China data due out this week — June trade numbers on Wednesday; retail sales and industrial production last month and gross domestic product for April-June on Friday — will likely confirm that the economy slowed sharply in the second quarter amid coronavirus lockdowns in Shanghai and elsewhere.
Shanghai, China’s most populous city with 25 million people, has asked residents of several districts to undergo two tests in another round of mass screening from Tuesday to Thursday, similar to the one last week.
Its inhabitants already undergo tests every few days to ensure access to various places and public transport.
Authorities and some investors hope that these relentless tests will discover infections early enough to keep them under control.
The risk of a prolonged big city lockdown has been reduced by early checks, UBS Global Wealth Management said.
“We expect that the COVID restrictions, mainly in the form of continued mini-lockdowns for the rest of the year, will be less disruptive to production or supply chains, along with the gradual rollout of new relief measures,” it said in a note.
Daily counts of locally transmitted infections in Shanghai have risen since July 5, up from single digits earlier this month, but remain minuscule by global standards.
Most of the recent cases have occurred among those already in quarantine.

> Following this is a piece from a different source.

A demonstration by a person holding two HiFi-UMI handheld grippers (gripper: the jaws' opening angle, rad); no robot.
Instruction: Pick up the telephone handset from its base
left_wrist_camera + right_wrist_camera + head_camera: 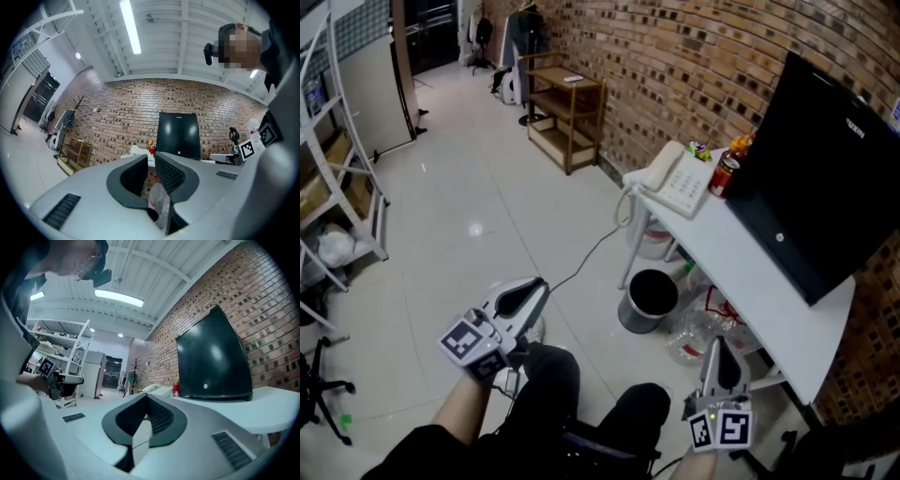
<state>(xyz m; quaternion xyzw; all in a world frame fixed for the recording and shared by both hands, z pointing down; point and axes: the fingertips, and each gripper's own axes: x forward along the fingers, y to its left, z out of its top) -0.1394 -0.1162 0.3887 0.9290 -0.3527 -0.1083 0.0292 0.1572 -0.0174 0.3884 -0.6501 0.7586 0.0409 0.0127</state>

New restrictions in other places
On July 10, mainland China reported 352 new locally transmitted COVID infections, including 46 symptomatic and 306 asymptomatic, the National Health Commission reported Monday.
In the central province of Henan, the city of Qinyang has almost completely locked down its nearly 700,000 residents since Sunday, with one person from each household allowed to go out every two days to buy food.
In some areas, people have been told not to leave the house at all.
Four major districts in the northwestern city of Lanzhou in Gansu province and the southern cities of Danzhou and Haikou in Hainan province are under temporary restrictions for several days, with entertainment and cultural venues closed.
The regulations affect some 6 million people in the three cities.
The city of Nanchang in the southern province of Jiangxi, with a population of 6.3 million, closed some entertainment venues on Saturday, although the duration of the bans was not specified.
In the northwestern province of Qinghai, the city of Xining launched a mass testing campaign on Monday after one person tested positive on Sunday.
Several major districts in the southern metropolis of Guangzhou also began mass testing on Monday.